Статистический анализ не выявил достоверных различий между группами (pm-u >0,05). Детализированная информация по каждому трансплантату представлена в таблице 34.

Рисунок 28 – А. Эндотелий трансплантата, выкроенного с применением эксимерного лазера. Б. Эндотелий трансплантата, выкроенного из роговицы той же пары глаз с помощью микрокератома Moria (контроль).
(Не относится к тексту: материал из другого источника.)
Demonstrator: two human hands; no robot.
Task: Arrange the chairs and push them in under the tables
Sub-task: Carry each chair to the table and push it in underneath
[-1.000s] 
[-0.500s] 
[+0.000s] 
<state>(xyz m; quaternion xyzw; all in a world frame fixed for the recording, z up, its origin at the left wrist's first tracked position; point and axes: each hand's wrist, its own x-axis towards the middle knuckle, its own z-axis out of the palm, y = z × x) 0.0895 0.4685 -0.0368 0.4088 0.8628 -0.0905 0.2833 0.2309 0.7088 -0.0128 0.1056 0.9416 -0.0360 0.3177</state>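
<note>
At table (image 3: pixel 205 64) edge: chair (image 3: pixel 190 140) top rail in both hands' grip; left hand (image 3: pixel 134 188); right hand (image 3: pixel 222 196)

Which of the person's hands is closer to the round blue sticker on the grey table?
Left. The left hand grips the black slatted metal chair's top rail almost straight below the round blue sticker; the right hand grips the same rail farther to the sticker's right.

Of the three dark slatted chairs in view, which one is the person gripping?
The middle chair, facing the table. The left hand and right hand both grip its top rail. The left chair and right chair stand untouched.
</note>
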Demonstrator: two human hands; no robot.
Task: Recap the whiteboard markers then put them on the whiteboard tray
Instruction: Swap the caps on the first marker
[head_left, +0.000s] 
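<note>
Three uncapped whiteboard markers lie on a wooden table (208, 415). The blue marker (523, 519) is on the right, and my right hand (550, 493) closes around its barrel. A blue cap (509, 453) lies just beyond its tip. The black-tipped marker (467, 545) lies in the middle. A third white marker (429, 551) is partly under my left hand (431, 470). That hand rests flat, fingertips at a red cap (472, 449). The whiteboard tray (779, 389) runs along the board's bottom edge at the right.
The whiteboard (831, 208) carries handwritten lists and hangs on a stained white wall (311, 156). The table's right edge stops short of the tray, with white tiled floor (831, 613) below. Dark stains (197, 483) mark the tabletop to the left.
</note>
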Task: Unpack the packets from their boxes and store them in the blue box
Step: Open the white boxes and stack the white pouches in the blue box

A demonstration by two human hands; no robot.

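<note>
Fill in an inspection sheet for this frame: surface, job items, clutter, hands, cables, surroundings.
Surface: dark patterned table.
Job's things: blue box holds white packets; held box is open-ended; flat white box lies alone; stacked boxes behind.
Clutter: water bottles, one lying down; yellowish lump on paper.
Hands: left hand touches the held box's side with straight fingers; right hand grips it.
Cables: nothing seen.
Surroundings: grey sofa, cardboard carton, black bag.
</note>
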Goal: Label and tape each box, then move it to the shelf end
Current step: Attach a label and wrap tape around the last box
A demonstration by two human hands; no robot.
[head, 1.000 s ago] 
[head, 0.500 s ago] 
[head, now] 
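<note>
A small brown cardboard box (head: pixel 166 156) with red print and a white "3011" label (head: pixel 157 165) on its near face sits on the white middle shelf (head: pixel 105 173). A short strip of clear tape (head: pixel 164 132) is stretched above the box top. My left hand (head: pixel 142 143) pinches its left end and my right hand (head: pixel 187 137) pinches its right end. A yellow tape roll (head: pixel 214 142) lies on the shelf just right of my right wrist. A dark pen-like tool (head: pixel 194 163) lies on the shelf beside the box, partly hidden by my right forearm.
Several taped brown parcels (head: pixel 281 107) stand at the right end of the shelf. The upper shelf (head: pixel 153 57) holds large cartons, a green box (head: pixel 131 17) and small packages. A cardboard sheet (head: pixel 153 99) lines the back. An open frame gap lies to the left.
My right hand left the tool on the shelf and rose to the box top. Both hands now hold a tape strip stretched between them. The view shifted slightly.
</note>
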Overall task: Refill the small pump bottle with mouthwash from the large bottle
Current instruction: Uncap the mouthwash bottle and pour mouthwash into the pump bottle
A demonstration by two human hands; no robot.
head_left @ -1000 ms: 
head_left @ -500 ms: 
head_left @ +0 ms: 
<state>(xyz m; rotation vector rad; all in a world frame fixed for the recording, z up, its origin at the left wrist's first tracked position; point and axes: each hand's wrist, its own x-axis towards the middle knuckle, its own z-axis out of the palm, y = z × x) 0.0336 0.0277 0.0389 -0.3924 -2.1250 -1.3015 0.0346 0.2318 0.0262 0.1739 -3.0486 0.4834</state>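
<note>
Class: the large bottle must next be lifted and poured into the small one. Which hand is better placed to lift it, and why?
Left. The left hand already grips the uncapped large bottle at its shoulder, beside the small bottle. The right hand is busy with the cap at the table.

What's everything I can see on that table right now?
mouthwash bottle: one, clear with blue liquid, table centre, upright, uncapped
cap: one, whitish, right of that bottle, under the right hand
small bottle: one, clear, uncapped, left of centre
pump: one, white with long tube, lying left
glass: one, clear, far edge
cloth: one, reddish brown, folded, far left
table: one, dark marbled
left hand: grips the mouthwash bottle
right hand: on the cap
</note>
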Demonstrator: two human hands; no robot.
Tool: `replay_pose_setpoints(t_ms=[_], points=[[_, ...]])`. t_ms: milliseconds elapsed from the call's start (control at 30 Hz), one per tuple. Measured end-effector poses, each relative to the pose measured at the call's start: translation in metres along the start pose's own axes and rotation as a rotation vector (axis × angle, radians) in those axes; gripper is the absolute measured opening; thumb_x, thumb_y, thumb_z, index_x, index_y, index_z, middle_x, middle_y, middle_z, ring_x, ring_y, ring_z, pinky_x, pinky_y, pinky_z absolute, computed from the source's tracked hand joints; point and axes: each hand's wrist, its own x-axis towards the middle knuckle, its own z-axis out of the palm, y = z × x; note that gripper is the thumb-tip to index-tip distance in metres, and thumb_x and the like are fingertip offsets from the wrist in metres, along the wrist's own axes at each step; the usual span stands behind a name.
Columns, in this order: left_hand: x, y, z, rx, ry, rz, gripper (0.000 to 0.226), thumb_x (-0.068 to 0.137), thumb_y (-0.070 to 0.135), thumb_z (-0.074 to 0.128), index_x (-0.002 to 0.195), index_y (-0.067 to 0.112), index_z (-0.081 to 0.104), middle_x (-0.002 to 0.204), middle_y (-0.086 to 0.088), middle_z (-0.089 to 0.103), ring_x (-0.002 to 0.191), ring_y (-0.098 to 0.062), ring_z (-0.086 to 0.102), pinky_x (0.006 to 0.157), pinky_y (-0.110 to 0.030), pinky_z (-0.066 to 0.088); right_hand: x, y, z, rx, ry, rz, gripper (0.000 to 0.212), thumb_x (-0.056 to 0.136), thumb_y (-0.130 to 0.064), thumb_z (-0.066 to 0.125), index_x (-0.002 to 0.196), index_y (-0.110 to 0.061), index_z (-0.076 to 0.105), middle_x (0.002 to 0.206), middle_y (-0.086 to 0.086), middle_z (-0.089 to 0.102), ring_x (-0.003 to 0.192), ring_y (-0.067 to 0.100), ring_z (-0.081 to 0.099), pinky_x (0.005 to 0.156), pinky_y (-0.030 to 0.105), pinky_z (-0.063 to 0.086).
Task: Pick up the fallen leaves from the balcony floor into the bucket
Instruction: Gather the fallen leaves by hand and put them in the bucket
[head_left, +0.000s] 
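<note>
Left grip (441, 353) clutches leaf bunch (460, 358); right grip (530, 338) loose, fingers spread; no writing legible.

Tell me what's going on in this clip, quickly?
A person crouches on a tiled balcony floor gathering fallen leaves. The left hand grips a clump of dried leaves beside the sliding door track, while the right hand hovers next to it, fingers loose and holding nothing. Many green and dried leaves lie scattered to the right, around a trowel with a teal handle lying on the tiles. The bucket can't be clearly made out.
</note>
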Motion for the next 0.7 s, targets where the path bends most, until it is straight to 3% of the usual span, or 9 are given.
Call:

Мертвые клетки окрашены красным (Propidium Iodide), идентичный участок, увеличение 10x

Рисунок 29 – А. Эндотелий трансплантата, выкроенного с применением эксимерного лазера. Б. Эндотелий трансплантата, выкроенного из роговицы той же пары глаз с помощью микрокератома Moria (контроль). Увеличение 10x
3.3.4 Сравнительный анализ потери эндотелиальных клеток при формировании трансплантата с помощью эксимерного лазера и механического микрокератома
В 4-й группе проводили сравнительный анализ эксимер-ассистированной и микрокератомной техники выкраивания ультратонкого трансплантата для ЗПК. В основной группе, где последовательно использовали механический микрокератом и эксимерный лазер, потеря ЭК составила, в среднем, 10,4±5,8% (рис. 27А, 28А, 29А). Процент гибели ЭК в контрольной группе (рис. 27Б, 28Б, 29Б), где ультратонкий трансплантат заготавливали при помощи 2-х последовательных срезов микрокератомом, был равен 8,1±3,6%. При сравнении потери клеток в первой и второй группах, статистически достоверных различий в гибели эндотелия не выявлено (pm-u >0,05). Данные о гибели ЭК в каждом образце отражены в таблице 35.
Таким образом, исследование с применением витальных красителей для идентификации живых и мертвых клеток подтвердило безопасность разработанных методов заготовки ультратонкого трансплантата для донорского эндотелия. Анализ механического компонента травматизации – аппланации интерфейса ФСЛ продемонстрировал показатели потери ЭК, соотносимые с цифрами, полученными при выкраивании ультратонкого трансплантата с помощью ФСЛ с низкой плотностью энергии. Сравнительная оценка потери ЭК при заготовке трансплантатов с помощью фемтосекундного и эксимерного лазеров выявила соотносимую потерю эндотелия по сравнению с контрольным методом применения автоматического микрокератома по технике 2-х срезов (pm-u >0,05).